The code is written using C++11. Each Process got tow Matrix Data(Sparse). The test data can be downloaded from enter link description here
Test data contains 2 file : a0 (Sparse Matrix 0) and a1 (Sparse Matrix 1). Each line in file is "i j v", means the sparse matrix Row i, Column j has the value v. i,j,v are all integers.
Use c++11 unordered_map as the sparse matrix's data structure.

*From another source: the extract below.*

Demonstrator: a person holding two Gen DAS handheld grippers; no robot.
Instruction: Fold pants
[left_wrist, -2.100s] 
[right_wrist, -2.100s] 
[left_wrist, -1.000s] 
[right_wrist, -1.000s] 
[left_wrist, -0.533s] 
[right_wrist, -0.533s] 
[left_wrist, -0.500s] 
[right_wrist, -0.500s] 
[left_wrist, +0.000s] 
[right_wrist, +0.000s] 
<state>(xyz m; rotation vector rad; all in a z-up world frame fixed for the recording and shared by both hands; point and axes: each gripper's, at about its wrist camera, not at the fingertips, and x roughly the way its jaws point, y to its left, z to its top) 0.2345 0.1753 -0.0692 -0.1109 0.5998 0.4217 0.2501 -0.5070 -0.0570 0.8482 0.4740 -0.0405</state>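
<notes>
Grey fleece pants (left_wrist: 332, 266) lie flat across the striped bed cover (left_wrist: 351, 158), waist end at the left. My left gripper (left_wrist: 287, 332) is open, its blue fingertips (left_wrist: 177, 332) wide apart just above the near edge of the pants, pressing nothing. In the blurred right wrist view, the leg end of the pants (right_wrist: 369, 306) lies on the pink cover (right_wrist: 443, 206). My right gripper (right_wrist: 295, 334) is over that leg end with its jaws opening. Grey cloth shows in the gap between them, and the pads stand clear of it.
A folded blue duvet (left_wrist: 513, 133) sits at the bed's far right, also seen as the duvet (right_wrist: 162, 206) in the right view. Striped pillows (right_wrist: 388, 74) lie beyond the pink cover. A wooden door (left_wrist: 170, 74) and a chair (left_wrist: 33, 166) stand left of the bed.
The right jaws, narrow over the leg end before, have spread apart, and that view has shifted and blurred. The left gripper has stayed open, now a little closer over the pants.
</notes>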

unordered_map<int, unordered_map<int, double> > matrix1 ;
matrix1[i][j] = v ; //means at row i column j of matrix1 is value v;
The following code took about 2 minutes. The compile command is g++ -O2 -std=c++11 ./matmult.cpp
.
g++ version is 4.8.1, Opensuse 13.1. My computer's info : Intel(R) Core(TM) i5-4200U CPU @ 1.60GHz, 4G memory.
#include <iostream>
#include <fstream>
#include <unordered_map>
#include <vector>
#include <thread>
using namespace std;
void load(string fn, unordered_map<int,unordered_map<int, double> > &m) {
ifstream input ;
input.open(fn);
int i, j ; double v;
while (input >> i >> j >> v) {
m[i][j] = v;
}
}
unordered_map<int,unordered_map<int, double> > m1;
unordered_map<int,unordered_map<int, double> > m2;
//vector<vector<int> > keys(BLK_SIZE);
int main() {
load("./a0",m1);
load("./a1",m2);
for (auto r1 : m1) {
for (auto r2 : m2) {
double sim = 0.0 ;
for (auto c1 : r1.second) {
auto f = r2.second.find(c1.first);
if (f != r2.second.end()) {
sim += (f->second) * (c1.second) ;
}
}
}
}
return 0;
}
The code above is too slow. How can I make it run faster? I use multithread.
The new code is following, compile command is g++ -O2 -std=c++11 -pthread ./test.cpp
. And it took about 1 minute. I want it to be faster.
How Can I make the task faster? Thank you!
#include <iostream>
#include <fstream>
#include <unordered_map>
#include <vector>
#include <thread>
#define BLK_SIZE 8
using namespace std;
void load(string fn, unordered_map<int,unordered_map<int, double> > &m) {
ifstream input ;
input.open(fn);
int i, j ; double v;
while (input >> i >> j >> v) {
m[i][j] = v;
}
}
unordered_map<int,unordered_map<int, double> > m1;
unordered_map<int,unordered_map<int, double> > m2;
vector<vector<int> > keys(BLK_SIZE);
void thread_sim(int blk_id) {
for (auto row1_id : keys[blk_id]) {
auto r1 = m1[row1_id];
for (auto r2p : m2) {
double sim = 0.0;
for (auto col1 : r1) {
auto f = r2p.second.find(col1.first);
if (f != r2p.second.end()) {
sim += (f->second) * col1.second ;
}
}
}
}
}
int main() {
load("./a0",m1);
load("./a1",m2);
int df = BLK_SIZE - (m1.size() % BLK_SIZE);
int blk_rows = (m1.size() + df) / (BLK_SIZE - 1);
int curr_thread_id = 0;
int index = 0;
for (auto k : m1) {
keys[curr_thread_id].push_back(k.first);
index++;
if (index==blk_rows) {
index = 0;
curr_thread_id++;
}
}
cout << "ok" << endl;
std::thread t[BLK_SIZE];
for (int i = 0 ; i < BLK_SIZE ; ++i){
t[i] = std::thread(thread_sim,i);
}
for (int i = 0; i< BLK_SIZE; ++i)
t[i].join();
return 0 ;
}